Exercise description – The full listing, exactly as written and with no images, is the expected output.

────

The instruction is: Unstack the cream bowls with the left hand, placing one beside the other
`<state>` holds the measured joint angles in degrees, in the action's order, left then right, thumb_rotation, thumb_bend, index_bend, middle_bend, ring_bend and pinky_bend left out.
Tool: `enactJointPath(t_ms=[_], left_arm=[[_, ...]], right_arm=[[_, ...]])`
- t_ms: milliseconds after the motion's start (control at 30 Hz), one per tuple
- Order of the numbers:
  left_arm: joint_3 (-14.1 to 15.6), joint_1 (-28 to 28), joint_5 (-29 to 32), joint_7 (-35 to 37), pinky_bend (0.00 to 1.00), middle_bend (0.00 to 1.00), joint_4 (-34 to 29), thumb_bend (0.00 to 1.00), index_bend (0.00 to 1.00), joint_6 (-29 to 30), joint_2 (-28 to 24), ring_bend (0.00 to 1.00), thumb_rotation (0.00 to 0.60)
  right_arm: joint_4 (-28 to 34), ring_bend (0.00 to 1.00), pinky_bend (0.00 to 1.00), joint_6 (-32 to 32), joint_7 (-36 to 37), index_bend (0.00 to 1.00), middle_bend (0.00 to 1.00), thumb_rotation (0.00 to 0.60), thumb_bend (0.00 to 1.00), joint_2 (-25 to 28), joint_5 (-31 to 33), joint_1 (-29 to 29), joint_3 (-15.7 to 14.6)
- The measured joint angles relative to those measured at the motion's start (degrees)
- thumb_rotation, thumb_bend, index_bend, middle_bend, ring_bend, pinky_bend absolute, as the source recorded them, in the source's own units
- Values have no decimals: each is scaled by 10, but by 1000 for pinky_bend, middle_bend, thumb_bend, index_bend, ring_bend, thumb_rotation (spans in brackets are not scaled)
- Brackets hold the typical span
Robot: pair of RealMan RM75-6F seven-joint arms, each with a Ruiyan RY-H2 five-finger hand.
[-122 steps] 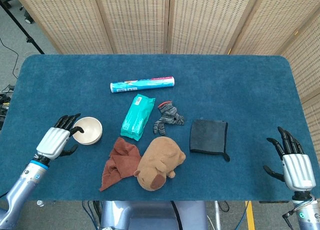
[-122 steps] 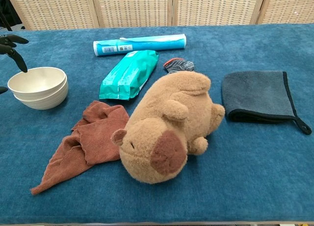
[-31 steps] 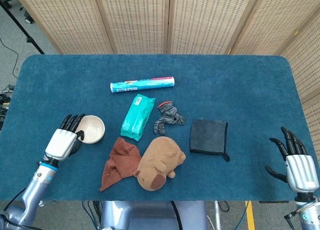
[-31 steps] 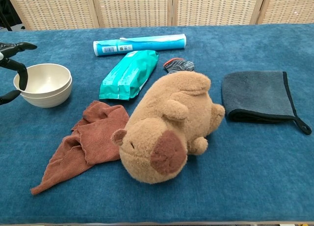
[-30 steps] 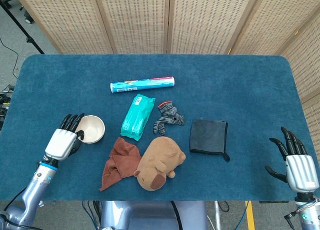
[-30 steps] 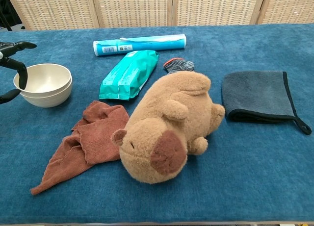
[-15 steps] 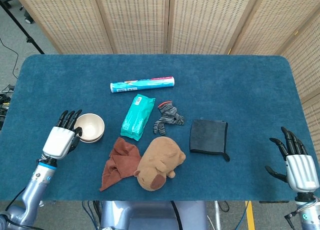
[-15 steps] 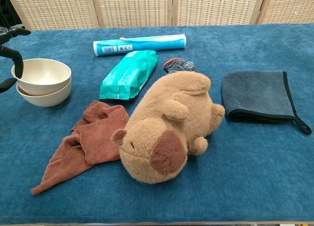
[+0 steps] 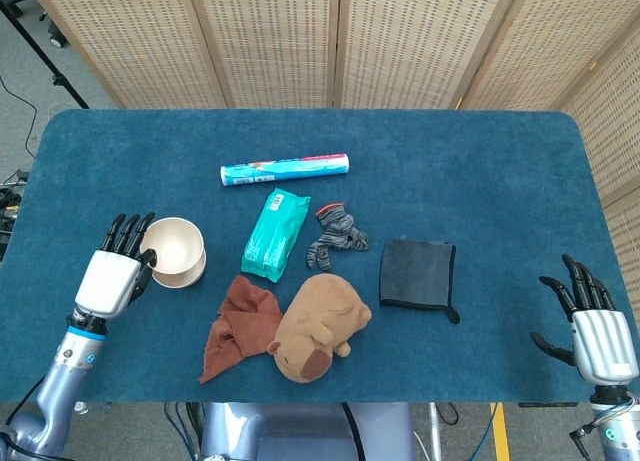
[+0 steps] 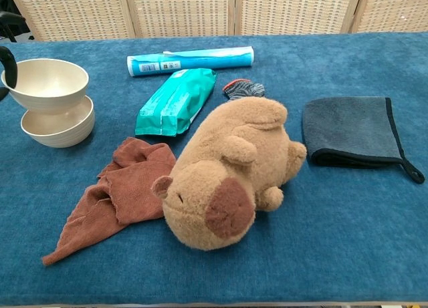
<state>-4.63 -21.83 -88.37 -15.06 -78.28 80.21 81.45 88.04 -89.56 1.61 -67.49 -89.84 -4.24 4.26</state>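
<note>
The upper cream bowl [image 10: 45, 85] has just lifted clear of the lower cream bowl [image 10: 57, 124], which stays on the bench [image 9: 480, 171] near its left edge; the unstacking is done, and only the placing remains (by the look of it). The left robot hand [image 9: 112, 277] pinches the raised bowl's rim. The rust cloth [image 9: 236, 326] crowds the near side, so open room lies toward the far-left corner. The right robot hand [image 9: 594, 331] hangs empty, fingers spread, at the near-right corner.
</note>
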Motion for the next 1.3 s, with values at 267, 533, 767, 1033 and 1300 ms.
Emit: enactJointPath(t_ms=[267,533,767,1033,1300], left_arm=[[-5,13,-14,-9,54,64,-45,478,687,36,-41,49,600],[2,36,-28,-18,54,64,-78,478,687,66,-71,49,600],[30,73,-57,-19,54,64,-99,478,688,106,-89,49,600],[52,102,-86,-18,54,64,-104,478,694,134,-96,49,600],[72,124,-104,-18,55,64,-94,478,694,139,-84,49,600]], right_arm=[[3,0,152,-4,-1,217,0,600,156,2,-1,3,0],[7,0,152,-10,-1,217,0,600,156,5,-4,6,-2],[12,0,152,-20,1,217,0,600,156,9,-10,11,-4],[18,0,152,-33,8,217,0,600,156,16,-18,19,-7],[18,0,152,-40,18,217,0,600,156,20,-22,23,-8]])
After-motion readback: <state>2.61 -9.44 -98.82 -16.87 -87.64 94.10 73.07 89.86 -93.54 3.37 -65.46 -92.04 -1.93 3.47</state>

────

Solution to this exercise –
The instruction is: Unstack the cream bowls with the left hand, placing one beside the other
`<state>` holds the measured joint angles in degrees, in the action's order, left then right, thumb_rotation, thumb_bend, index_bend, middle_bend, ring_bend and pinky_bend left out.
Tool: `enactJointPath(t_ms=[_], left_arm=[[_, ...]], right_arm=[[_, ...]])`
- t_ms: milliseconds after the motion's start (control at 30 Hz), one per tuple
- Order of the numbers:
  left_arm: joint_3 (-14.1 to 15.6), joint_1 (-28 to 28), joint_5 (-29 to 32), joint_7 (-35 to 37), pinky_bend (0.00 to 1.00), middle_bend (0.00 to 1.00), joint_4 (-34 to 29), thumb_bend (0.00 to 1.00), index_bend (0.00 to 1.00), joint_6 (-29 to 30), joint_2 (-28 to 24), ring_bend (0.00 to 1.00), thumb_rotation (0.00 to 0.60)
  right_arm: joint_4 (-28 to 34), ring_bend (0.00 to 1.00), pinky_bend (0.00 to 1.00), joint_6 (-32 to 32), joint_7 (-36 to 37), index_bend (0.00 to 1.00), middle_bend (0.00 to 1.00), thumb_rotation (0.00 to 0.60), thumb_bend (0.00 to 1.00), joint_2 (-25 to 28), joint_5 (-31 to 33), joint_1 (-29 to 29), joint_3 (-15.7 to 14.6)
- The measured joint angles relative to those measured at the motion's start (degrees)
- thumb_rotation, thumb_bend, index_bend, middle_bend, ring_bend, pinky_bend absolute, as the source recorded them, in the source's own units
- Values have no decimals: each is scaled by 10, but by 1000 for pinky_bend, middle_bend, thumb_bend, index_bend, ring_bend, thumb_rotation (spans in brackets are not scaled)
- Brackets hold the typical span
Robot: pair of RealMan RM75-6F seven-joint arms, each with a Ruiyan RY-H2 five-finger hand.
[-122 steps] 
[-122 steps] 
[-31 steps] 
[-31 steps] 
[-30 steps] 
[-30 steps] 
[-15 steps] 
[-15 steps] 
[+0 steps] 
[+0 steps] 
<state>-4.63 -21.83 -88.37 -15.06 -78.28 80.21 81.45 88.04 -89.56 1.61 -67.49 -89.84 -4.24 4.26</state>
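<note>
The upper cream bowl [image 10: 45, 85] has just lifted clear of the lower cream bowl [image 10: 57, 124], which stays on the bench [image 9: 480, 171] near its left edge; the unstacking is done, and only the placing remains (by the look of it). The left robot hand [image 9: 112, 277] pinches the raised bowl's rim. The rust cloth [image 9: 236, 326] crowds the near side, so open room lies toward the far-left corner. The right robot hand [image 9: 594, 331] hangs empty, fingers spread, at the near-right corner.
</note>
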Motion for the next 1.3 s, with values at 267, 533, 767, 1033 and 1300 ms.
Emit: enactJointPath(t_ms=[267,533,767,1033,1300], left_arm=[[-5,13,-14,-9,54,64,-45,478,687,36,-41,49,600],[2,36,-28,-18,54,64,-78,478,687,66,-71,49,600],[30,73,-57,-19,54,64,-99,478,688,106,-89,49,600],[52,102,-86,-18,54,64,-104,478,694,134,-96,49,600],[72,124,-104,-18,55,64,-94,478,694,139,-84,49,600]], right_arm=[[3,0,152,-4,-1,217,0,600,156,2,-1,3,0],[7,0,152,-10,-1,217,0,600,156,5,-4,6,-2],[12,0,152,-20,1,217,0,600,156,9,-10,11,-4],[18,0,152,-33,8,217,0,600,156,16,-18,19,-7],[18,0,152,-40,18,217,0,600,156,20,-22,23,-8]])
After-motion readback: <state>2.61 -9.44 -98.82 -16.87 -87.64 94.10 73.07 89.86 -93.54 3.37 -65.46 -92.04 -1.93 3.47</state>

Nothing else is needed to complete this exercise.